Recognizer RECOGNIZE

The RECOGNIZE method, sent from the client to the server, tells the recognizer to start recognition against one or more specified grammars. It can also carry parameters that control sensitivity, the confidence level required for a match, and the level of detail returned in the result; these override the current defaults set by an earlier SET-PARAMS request.

If the resource is already in the recognition state, RECOGNIZE responds with a failure status. If the recognizer is idle and recognition starts successfully, the server returns a success code and a request-state of IN-PROGRESS, indicating that the recognizer is active and that the client should expect further events carrying the same request-id.

If the resource could not start recognition, it returns a 407 failure status code with a Completion-Cause header field describing the cause.

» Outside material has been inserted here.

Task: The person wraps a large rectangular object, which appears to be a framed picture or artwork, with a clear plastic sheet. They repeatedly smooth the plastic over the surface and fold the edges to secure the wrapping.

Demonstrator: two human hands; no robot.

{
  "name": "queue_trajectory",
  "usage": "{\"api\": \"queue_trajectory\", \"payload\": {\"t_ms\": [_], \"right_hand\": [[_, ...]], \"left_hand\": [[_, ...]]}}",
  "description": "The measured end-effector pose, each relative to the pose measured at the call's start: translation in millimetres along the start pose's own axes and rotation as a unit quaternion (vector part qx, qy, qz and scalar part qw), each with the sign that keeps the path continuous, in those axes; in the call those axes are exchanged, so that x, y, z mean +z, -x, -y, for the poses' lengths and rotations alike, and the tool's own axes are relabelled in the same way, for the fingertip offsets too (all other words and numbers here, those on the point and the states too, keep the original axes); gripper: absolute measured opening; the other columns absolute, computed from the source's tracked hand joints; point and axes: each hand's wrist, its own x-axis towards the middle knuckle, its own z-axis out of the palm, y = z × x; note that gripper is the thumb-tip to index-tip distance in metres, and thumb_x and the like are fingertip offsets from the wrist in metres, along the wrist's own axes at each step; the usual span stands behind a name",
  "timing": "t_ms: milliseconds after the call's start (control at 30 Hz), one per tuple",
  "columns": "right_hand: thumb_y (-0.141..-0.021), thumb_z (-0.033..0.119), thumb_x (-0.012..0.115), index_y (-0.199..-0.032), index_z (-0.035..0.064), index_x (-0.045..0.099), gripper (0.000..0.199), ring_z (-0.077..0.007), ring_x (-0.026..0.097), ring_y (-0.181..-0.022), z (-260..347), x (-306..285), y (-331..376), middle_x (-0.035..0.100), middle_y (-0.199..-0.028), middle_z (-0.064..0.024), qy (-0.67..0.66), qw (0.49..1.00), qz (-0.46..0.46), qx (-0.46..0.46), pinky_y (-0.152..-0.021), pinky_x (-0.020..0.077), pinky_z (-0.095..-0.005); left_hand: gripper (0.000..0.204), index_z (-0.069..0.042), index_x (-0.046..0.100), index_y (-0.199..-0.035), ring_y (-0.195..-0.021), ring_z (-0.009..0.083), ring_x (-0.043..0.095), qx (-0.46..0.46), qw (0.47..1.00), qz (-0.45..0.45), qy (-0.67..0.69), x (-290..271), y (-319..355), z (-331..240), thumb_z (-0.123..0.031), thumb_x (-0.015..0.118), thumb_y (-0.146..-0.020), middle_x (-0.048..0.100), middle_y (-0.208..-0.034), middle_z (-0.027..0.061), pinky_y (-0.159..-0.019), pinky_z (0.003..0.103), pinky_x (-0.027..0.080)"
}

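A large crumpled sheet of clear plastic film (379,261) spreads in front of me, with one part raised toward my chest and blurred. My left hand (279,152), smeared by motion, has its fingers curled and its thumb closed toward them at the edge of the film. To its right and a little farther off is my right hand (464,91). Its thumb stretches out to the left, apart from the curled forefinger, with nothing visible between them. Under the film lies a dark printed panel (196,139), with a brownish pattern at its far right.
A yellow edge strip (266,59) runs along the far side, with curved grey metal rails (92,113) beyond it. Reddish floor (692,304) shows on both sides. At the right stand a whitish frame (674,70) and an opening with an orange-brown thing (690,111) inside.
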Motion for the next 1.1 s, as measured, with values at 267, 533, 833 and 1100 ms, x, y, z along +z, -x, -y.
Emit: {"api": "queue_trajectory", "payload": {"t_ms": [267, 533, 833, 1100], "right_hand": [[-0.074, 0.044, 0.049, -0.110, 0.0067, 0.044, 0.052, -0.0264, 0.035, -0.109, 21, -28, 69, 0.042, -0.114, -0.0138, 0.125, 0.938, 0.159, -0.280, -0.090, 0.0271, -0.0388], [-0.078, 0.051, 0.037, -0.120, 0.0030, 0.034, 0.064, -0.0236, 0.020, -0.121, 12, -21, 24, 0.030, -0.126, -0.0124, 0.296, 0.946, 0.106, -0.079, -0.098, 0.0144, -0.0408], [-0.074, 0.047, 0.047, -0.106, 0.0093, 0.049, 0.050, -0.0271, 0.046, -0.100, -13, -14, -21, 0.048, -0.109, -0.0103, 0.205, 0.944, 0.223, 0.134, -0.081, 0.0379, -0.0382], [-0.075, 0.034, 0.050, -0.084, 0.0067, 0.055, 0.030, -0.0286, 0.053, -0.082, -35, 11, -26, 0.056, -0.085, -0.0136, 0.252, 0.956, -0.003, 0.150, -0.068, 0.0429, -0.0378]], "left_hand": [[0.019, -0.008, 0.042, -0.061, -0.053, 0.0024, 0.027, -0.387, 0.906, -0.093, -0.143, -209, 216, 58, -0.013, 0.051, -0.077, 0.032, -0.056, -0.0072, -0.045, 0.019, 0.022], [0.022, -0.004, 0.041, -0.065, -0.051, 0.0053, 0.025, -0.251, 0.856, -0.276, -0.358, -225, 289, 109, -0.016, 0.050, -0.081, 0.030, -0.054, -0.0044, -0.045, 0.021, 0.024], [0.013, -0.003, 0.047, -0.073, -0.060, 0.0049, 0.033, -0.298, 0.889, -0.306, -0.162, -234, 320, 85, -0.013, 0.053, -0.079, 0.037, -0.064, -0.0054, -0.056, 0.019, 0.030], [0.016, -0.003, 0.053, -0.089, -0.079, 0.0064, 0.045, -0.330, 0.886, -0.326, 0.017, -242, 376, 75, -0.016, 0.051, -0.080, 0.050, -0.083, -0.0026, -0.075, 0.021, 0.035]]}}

RECOGNIZE is the only recognizer request that can return a request-state of IN-PROGRESS. When recognition finishes—by matching one of the grammar alternatives, timing out without a match, or for some other reason—the recognizer sends the client a RECOGNITION-COMPLETE event carrying the result in NLSML format and a request-state of COMPLETE.

For large grammars that are slow to compile, or grammars used repeatedly, issue a DEFINE-GRAMMAR request ahead of time and then reference the prepared grammar from RECOGNIZE through the session: special URI. The same approach lets a client restart recognition against a previously supplied inline grammar.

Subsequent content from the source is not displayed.